Your instructions: Write the data out again, character for character, with no images.

Collected data:
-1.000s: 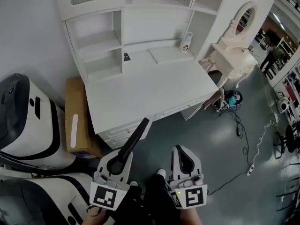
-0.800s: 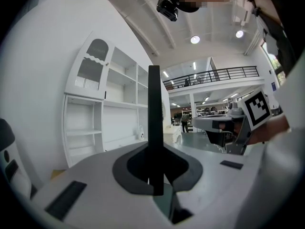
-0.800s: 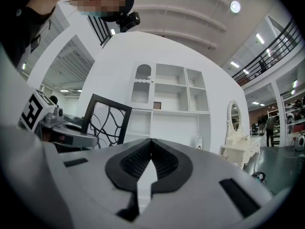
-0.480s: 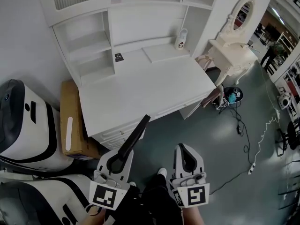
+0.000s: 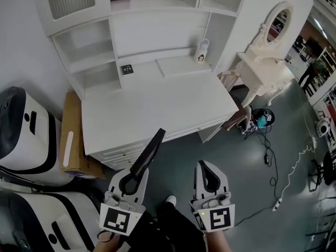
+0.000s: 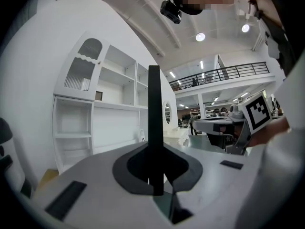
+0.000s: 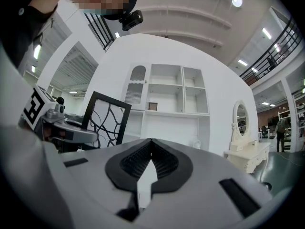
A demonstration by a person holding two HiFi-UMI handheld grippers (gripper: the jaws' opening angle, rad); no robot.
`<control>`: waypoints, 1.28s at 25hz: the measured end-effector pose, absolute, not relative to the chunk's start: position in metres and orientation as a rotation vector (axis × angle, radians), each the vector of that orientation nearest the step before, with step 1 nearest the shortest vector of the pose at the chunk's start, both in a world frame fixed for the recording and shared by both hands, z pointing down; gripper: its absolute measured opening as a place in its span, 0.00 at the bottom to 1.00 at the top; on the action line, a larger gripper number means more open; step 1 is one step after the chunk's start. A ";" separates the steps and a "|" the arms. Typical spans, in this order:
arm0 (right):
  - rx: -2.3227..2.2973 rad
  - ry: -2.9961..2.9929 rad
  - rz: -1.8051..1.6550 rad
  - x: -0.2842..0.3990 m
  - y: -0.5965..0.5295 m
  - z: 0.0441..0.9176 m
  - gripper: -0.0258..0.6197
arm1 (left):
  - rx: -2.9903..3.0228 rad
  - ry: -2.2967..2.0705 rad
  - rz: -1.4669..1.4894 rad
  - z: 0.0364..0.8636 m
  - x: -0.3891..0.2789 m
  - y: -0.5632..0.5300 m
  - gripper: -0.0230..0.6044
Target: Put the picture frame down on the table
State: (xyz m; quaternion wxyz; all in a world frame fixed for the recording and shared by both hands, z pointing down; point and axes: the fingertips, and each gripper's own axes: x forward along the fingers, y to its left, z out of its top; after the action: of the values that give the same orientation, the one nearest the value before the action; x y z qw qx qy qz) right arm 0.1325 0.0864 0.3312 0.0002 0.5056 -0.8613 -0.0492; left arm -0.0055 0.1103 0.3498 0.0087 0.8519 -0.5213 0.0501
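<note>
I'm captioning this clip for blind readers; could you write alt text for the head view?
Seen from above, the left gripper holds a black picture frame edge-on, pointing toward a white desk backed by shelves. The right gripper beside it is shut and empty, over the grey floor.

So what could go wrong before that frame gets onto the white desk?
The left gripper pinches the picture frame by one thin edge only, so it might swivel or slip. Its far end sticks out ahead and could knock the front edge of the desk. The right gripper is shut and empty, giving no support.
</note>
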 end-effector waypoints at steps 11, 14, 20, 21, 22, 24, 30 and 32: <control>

Response for this exercise:
-1.000s: 
-0.800s: 
-0.800s: 
-0.480s: 
+0.000s: 
+0.000s: 
+0.000s: 
A demonstration by a person holding two HiFi-UMI handheld grippers (gripper: the jaws' opening angle, rad); no robot.
`<control>`: waypoints, 1.28s at 25hz: the measured end-effector pose, absolute, not relative to the chunk's start: position in metres and orientation as a rotation vector (axis × angle, radians), each the vector of that orientation nearest the step before, with step 1 nearest the shortest vector of the pose at the chunk's start, both in a world frame fixed for the recording and shared by both hands, z pointing down; gripper: its absolute measured opening as a place in its span, 0.00 at the bottom to 1.00 at the top; on the action line, a larger gripper number means more open; step 1 is one step after the chunk's start. A ";" separates the steps and a "|" the arms. Typical spans, in this order:
arm0 (right):
  - rx: -2.3227..2.2973 rad
  - ry: -2.9961..2.9929 rad
  - rz: -1.8051..1.6550 rad
  - x: -0.2842..0.3990 m
  - y: -0.5965..0.5295 m
  - z: 0.0441..0.9176 m
  - gripper: -0.0258..0.6197
arm1 (left):
  - rx: -2.9903..3.0228 rad
  - ry: -2.2967..2.0705 rad
  - rz: -1.4669..1.4894 rad
  - z: 0.0364..0.8636 m
  - x: -0.3891..0.2789 m
  - y: -0.5632..0.5300 m
  - gripper: -0.0230..0.6044
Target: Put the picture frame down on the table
State: (xyz m; quaternion wxyz; all in a world frame fixed for the recording and shared by both hands, z pointing down; point and axes: the fingertips, and each gripper's own axes: x forward along the fingers, y to its left, z out of its top; after the action: of the values that give the same orientation, the one nearest the value before the action; x y z qw qx qy qz) right arm 0.1325 0.0864 0.3312 0.0002 0.5056 -0.8613 -0.0492; left arm -0.0055 0.1103 0.3498 0.0087 0.8519 -0.5213 0.0501
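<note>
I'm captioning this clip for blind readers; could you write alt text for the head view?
Seen from above, the left gripper holds a black picture frame edge-on, pointing toward a white desk backed by shelves. The right gripper beside it is shut and empty, over the grey floor.

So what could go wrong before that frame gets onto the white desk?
The left gripper pinches the picture frame by one thin edge only, so it might swivel or slip. Its far end sticks out ahead and could knock the front edge of the desk. The right gripper is shut and empty, giving no support.
</note>
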 end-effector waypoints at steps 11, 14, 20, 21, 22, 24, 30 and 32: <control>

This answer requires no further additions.